Results The enrolled population for data analysis was between 3.94 and 5.34 million from 2011 to 2015. Compared to non-participants, FPICP participants had lower hospitalisation for COPD/asthma (28.6‰–35.9‰ vs 37.9‰–42.3‰) and for diabetes or its complications (10.8‰–14.9‰ vs 12.7‰–18.1‰) but not for congestive heart failure. After adjusting for age, sex and level of comorbidities by logistic regression, participation in the FPICP was associated with lower hospitalisation for COPD/asthma (OR 0.91, 95% CI 0.87 to 0.94 in 2015) and for diabetes or its complications (OR 0.87, 95% CI 0.83 to 0.92 in 2015).

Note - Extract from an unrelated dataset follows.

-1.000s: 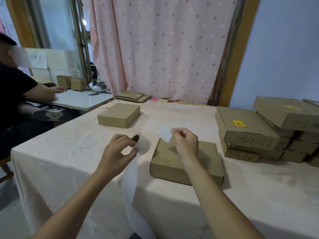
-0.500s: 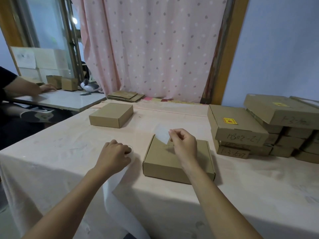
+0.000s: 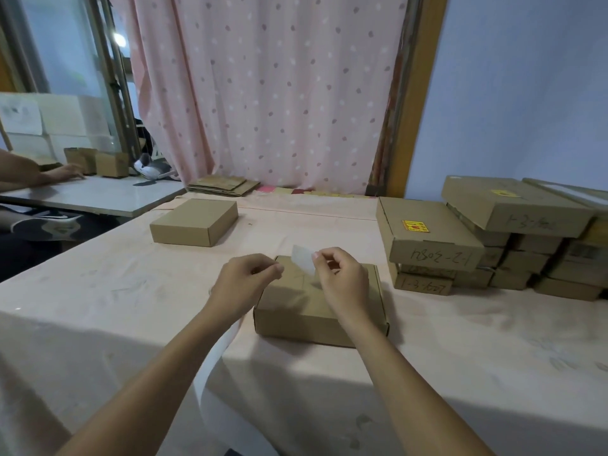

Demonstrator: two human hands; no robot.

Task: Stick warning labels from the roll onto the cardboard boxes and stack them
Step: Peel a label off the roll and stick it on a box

Conclusion Participation in the FPICP is an independent protective factor for preventable ACSC hospitalisation. Team-based community healthcare programs such as the FPICP can strengthen primary healthcare capacity.

  • primary care
  • epidemiology
  • quality in health care
  • health policy

Data availability statement

Data may be obtained from a third party and are not publicly available. The data that support the findings of this study are available from National Health Insurance Administration (Taiwan), but restrictions apply to the availability of these data, which were used under license for the current study, and so are not publicly available. Data are however available from the authors upon reasonable request and with permission of National Health Insurance Administration (Taiwan).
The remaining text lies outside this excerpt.